(3BL Media/Justmeans) -Here is some very encouraging news coming from a preliminary report from the International Energy Agency (IEA). Global carbon dioxide emissions for the year 2014 were 32.3 billion metric tons, the same amount as the previous year. Emissions, which had been growing at an annual rate of 2.4%, have now flattened out even as the global economy grew by 3%.
"This is both a very welcome surprise and a significant one," said IEA Chief Economist Fatih Birol, recently named to take over for Maria van der Hoeven as Executive Director. "It provides much-needed momentum to negotiators preparing to forge a global climate deal in Paris in December: for the first time, greenhouse gas emissions are decoupling from economic growth."

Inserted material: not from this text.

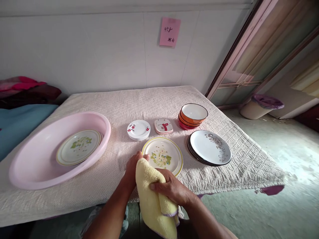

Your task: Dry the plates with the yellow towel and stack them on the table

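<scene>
A yellow towel (152, 202) hangs down over the table's front edge, bunched in my right hand (174, 189), whose thumb lies along a fold. My left hand (132, 166) grips the left rim of a cream plate (174, 154) with a yellow edge and printed flowers. Part of that hand is behind the towel, which also covers the plate's near left rim. Whether the plate rests flat on the cloth or is slightly raised, I cannot tell.
A pink basin (99, 146) at left contains flowered plates (65, 154). Beyond my hands stand small floral plates (141, 127) and squarish dishes (158, 125). Orange and red bowls (190, 118) and dark-rimmed plates (201, 142) are stacked at right. A quilted cloth (139, 99) covers the table.
</scene>
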Demonstrator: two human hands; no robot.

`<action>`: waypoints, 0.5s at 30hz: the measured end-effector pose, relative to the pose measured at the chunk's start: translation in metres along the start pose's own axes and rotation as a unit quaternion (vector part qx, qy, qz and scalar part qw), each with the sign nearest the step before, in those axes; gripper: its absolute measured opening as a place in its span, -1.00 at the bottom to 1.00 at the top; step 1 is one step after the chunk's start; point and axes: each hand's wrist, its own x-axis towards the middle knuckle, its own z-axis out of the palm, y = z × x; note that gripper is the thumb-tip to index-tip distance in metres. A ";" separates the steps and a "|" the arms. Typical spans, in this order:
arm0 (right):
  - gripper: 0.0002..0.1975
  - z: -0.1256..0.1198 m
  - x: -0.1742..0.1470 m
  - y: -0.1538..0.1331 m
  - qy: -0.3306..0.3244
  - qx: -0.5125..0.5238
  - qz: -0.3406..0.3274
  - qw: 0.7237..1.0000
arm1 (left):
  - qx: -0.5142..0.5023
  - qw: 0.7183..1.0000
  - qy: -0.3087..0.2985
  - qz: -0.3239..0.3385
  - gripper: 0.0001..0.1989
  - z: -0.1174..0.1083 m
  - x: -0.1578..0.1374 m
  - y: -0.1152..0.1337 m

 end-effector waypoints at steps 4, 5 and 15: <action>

According to IEA, this is the first time in 40 years that emissions have fallen without a corresponding drop in economic activity.
This move could actually put the effort to head off “severe, widespread and irreversible impacts” of climate change ahead of the timetable set forth by the IPCC when they said that global emissions must peak by 2020. Of course, in order for a peak to occur, we must see a decline beginning this year and continuing into the future.
It’s clear that we now have the tools in the form of renewables and many forms of energy conservation to grow the economy without raising emissions. But any number of things could reverse the trend. That would include continuing growth in developing countries and an increasing number of extreme weather events, both of which are expected.
The IPCC also stated that we must cut emissions in half by 2050 and eliminate them entirely by 2100.